TASK GOAL
Lines below that include the word "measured" should each be copied.

+---+

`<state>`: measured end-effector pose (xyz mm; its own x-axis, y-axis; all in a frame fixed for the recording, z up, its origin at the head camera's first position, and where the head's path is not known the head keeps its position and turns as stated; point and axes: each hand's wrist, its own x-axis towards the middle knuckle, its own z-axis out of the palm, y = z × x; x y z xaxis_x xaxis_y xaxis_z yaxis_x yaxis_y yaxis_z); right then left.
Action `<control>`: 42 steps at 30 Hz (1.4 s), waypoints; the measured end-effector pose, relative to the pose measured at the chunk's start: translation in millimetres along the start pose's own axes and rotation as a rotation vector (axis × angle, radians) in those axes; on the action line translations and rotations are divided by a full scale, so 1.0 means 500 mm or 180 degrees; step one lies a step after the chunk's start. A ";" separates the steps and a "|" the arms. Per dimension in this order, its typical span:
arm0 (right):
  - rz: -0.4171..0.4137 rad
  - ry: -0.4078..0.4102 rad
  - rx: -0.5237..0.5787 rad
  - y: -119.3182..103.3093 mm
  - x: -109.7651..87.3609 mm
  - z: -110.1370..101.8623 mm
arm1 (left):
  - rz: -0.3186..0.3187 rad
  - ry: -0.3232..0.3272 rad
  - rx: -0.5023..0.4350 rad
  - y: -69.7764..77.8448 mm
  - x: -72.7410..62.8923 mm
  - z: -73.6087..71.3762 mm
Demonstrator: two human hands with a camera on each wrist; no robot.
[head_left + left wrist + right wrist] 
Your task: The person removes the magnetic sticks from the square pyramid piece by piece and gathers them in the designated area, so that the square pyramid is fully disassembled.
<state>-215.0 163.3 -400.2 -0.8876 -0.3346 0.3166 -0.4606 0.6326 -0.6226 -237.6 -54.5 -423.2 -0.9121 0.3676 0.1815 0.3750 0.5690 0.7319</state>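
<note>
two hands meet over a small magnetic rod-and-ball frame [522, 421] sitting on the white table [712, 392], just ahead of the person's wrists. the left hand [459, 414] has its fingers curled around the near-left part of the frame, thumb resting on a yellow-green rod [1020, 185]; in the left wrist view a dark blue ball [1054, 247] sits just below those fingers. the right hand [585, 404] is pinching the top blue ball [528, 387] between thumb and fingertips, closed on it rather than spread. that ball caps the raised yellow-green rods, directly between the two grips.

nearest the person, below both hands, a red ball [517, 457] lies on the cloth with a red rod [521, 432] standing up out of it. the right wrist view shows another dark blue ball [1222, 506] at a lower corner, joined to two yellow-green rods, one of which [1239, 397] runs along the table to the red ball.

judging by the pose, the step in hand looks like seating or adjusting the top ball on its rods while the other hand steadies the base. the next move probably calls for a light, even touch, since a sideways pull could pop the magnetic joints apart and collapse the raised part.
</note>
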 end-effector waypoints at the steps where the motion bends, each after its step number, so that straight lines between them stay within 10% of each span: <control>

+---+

EXERCISE SOLUTION
`<state>`: measured end-effector pose (xyz mm; its own x-axis, y-axis; all in a frame fixed for the recording, z up, its origin at the head camera's first position, and where the head's path is not known the head keeps its position and turns as stated; point and axes: each hand's wrist, its own x-axis towards the middle knuckle, its own z-axis out of the palm, y = z × x; x y z xaxis_x xaxis_y xaxis_z yaxis_x yaxis_y yaxis_z); right then left.
Action `<control>`: 42 steps at 30 Hz (1.4 s), waypoints; the measured end-effector pose, relative to the pose measured at the chunk's start: translation in millimetres along the start pose's own axes and rotation as a rotation vector (axis × angle, radians) in those axes; on the action line translations and rotations are divided by a full scale, so 1.0 means 500 mm or 180 degrees; step one lies a step after the chunk's start. A ";" separates the steps and a "|" the arms. Per dimension in this order, its typical span:

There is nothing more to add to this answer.